Saima Akhter, a former Meta employee who said she was fired by the company last year over her anti-war activism on Palestine, also addressed the crowd, warning of growing attempts at censorship.
“We have a serious problem in this country of censorship of information, the silencing of people who speak out against fascist rules imposed by this government and the oligarchy, and the dangerous ties between fascist Trump, bought-out politicians and … corrupt corporations,” Akhter said.
She went on: “The control of narrative is the most powerful thing someone can possess … and at a time where things feel so crazy, we need voices like Colbert to be a voice of reason, to say it like it is.”
The Democratic lawmakers Tony Simone, a New York state assembly member, and New York City council member Erick Bottcher joined the protesters.
“I want to tell the institutions in our nation, from higher ed to the media to CBS: stop kissing Trump’s ass … This [show] is a New York institution, an American institution,” Simone said, adding: “We must save Colbert, we must have him back on air … When you come for one American, you come for all of us.”
Similarly, Bottcher said: “We are not just standing in front of a theater. We are standing up for truth, for free press, for democracy, for free speech. The cancellation … isn’t just a bad programming decision, it is a political decision.”
Bottcher continued: “This is about fear and pre-compliance infecting our institutions from the newsroom to the boardroom … According to CBS, it was a financial decision. We’re not stupid … We see what’s happening. We will not let a powerful media company silence a truth-teller to appease fascists.”

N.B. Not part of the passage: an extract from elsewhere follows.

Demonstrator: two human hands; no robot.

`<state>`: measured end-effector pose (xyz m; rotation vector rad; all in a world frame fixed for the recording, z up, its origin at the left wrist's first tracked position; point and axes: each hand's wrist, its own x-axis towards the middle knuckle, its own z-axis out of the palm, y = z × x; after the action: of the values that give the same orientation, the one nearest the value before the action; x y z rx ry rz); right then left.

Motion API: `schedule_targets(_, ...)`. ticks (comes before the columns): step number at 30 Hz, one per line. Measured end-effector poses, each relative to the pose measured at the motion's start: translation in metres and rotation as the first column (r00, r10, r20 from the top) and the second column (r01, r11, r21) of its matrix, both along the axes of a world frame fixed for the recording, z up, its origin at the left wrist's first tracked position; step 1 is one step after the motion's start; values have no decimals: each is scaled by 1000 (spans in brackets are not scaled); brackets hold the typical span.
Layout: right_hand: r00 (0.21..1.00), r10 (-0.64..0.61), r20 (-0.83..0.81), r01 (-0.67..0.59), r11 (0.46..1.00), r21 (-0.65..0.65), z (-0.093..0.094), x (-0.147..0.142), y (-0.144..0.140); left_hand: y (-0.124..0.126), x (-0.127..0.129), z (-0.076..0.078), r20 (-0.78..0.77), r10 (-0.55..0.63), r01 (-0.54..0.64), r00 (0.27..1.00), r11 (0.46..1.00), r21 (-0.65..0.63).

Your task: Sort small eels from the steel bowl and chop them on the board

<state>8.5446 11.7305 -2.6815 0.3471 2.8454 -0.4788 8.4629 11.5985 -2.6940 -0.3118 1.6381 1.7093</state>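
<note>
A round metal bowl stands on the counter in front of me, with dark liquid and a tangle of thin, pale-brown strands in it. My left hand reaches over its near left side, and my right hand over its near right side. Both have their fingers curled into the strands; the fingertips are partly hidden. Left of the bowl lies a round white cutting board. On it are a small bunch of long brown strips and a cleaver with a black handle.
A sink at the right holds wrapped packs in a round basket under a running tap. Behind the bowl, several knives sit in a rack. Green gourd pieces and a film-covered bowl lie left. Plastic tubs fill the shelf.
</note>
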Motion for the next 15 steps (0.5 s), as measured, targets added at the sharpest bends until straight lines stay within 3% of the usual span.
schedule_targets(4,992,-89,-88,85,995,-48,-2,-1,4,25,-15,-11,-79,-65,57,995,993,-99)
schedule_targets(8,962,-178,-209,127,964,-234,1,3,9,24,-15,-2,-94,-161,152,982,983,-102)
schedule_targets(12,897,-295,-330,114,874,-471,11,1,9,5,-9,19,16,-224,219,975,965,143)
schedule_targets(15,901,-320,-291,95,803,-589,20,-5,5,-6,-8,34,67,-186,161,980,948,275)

Following the speeches, protesters wound through the streets of Midtown Manhattan, chanting “Save Colbert” and “Fight back!” Accompanying them was a tuba player and a drummer wearing a hat that said: “Make Orwell fiction again”, a nod to the Nineteen Eighty-Four author.
Upon arriving outside the Paramount headquarters, the protesters were met with several security guards, as well as two New York police officers, who prevented them from entering the building.
As protesters put the boxes of petitions outside the building entrance, one woman held up a sign.
“Only a butterfly should be a monarch,” it read.